▶ ASSIGNED TASK: Indicate, with the number alone, how many lines in the listing below hold the string "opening".

▶ INFORMATION GIVEN:

⁂

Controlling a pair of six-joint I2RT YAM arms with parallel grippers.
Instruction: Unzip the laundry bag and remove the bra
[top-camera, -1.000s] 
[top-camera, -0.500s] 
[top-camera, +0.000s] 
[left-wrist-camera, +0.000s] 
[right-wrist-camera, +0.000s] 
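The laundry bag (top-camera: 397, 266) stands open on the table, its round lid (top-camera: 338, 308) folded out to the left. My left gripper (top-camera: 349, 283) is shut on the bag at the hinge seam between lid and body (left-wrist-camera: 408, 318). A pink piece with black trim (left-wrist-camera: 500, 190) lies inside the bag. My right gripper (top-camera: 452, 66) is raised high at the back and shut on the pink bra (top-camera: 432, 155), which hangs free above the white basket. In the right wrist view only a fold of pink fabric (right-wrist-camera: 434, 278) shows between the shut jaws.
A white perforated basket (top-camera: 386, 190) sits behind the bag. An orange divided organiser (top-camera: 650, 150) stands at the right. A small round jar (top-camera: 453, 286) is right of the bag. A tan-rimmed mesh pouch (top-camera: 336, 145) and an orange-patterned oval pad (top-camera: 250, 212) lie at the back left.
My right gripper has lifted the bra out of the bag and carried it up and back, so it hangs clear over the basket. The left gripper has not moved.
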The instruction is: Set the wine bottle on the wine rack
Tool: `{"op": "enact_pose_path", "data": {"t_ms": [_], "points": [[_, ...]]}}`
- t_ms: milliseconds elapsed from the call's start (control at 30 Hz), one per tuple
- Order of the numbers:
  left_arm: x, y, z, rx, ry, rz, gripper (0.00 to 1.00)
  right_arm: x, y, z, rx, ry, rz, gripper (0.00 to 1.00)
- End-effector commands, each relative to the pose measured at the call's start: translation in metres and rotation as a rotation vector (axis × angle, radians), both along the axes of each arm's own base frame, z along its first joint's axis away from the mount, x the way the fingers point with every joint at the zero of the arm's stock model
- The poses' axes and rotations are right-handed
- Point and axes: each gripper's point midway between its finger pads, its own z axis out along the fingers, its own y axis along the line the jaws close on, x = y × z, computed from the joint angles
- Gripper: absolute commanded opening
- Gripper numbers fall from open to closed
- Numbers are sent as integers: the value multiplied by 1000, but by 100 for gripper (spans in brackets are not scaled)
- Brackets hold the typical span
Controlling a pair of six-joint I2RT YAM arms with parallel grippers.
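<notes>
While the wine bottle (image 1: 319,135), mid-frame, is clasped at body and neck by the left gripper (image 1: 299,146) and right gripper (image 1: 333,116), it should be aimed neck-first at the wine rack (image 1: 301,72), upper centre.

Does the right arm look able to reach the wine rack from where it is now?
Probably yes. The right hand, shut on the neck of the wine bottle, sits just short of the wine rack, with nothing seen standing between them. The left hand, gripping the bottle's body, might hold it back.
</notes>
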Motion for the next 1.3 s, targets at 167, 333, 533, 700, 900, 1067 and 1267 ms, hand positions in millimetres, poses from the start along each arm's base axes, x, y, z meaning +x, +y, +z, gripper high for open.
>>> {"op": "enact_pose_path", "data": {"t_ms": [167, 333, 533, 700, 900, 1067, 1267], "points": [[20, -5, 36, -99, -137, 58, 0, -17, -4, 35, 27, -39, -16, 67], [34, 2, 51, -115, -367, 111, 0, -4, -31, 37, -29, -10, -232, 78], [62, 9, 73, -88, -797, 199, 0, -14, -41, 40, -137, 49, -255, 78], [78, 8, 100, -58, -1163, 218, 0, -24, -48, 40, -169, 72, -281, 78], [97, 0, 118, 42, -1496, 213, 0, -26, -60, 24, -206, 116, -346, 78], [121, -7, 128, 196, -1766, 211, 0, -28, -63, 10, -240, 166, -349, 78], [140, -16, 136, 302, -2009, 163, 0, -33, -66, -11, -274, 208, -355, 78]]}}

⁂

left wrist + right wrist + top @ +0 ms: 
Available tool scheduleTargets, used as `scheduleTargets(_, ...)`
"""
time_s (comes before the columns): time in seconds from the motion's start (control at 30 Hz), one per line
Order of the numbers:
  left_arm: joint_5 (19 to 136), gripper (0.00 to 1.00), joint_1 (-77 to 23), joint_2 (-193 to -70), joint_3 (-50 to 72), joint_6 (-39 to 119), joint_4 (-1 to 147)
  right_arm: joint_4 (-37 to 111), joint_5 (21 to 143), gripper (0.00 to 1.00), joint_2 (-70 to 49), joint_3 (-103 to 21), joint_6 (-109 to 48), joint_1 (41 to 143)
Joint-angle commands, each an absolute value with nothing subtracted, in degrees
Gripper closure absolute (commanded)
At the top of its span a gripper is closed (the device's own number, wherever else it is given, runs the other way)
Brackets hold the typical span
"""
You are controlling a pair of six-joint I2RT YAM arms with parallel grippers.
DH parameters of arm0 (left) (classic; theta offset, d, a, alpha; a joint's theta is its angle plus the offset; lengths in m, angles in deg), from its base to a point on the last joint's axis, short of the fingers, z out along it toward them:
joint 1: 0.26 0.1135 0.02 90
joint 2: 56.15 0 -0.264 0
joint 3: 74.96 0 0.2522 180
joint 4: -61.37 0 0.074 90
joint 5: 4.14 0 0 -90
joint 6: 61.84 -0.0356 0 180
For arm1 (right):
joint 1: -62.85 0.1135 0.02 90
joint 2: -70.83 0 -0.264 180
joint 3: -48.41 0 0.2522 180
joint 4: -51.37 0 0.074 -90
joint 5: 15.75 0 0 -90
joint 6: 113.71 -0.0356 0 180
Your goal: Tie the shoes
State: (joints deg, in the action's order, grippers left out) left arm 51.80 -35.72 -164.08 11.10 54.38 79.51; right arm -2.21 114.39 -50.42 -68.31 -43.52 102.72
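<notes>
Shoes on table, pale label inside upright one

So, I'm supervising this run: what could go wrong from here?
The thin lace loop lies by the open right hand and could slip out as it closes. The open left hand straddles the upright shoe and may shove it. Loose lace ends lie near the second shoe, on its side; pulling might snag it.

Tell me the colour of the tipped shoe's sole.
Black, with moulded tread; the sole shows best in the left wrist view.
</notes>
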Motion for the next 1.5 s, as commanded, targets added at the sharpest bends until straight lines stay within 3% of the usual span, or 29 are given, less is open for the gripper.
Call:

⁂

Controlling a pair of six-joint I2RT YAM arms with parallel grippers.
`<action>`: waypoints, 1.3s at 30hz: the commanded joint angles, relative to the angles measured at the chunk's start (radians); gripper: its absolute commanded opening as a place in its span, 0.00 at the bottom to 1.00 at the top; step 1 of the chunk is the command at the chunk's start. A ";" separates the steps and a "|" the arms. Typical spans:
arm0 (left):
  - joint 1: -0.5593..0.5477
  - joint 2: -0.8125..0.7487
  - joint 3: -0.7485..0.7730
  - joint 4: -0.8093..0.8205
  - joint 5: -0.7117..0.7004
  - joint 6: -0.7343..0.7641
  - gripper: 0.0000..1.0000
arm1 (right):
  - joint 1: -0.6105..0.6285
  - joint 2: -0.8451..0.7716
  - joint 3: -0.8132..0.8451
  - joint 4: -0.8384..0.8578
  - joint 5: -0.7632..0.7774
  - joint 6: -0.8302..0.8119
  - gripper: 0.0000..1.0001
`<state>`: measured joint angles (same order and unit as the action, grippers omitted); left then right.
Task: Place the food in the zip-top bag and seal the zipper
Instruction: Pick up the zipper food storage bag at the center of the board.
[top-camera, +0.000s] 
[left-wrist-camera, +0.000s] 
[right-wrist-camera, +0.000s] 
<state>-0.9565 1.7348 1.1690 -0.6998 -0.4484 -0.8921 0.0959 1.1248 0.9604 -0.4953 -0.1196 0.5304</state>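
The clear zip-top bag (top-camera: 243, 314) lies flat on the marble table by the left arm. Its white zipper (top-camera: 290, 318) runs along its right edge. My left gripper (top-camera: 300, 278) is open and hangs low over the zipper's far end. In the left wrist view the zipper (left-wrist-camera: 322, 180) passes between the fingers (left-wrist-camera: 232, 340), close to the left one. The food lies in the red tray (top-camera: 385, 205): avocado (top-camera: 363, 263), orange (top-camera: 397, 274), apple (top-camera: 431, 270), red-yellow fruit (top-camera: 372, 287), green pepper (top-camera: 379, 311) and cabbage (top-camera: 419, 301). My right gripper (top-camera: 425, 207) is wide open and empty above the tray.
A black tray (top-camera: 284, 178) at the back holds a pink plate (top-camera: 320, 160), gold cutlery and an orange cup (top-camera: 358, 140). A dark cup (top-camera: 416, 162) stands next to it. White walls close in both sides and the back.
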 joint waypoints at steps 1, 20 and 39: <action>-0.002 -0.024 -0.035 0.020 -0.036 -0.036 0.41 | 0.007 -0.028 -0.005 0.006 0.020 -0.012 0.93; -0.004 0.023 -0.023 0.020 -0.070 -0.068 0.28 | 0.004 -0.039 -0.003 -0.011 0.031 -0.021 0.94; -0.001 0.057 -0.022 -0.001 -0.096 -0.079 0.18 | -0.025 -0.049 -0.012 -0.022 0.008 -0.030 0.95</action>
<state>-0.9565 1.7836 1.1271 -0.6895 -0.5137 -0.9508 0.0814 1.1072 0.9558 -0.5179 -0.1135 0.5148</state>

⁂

▶ TASK RESPONSE: 2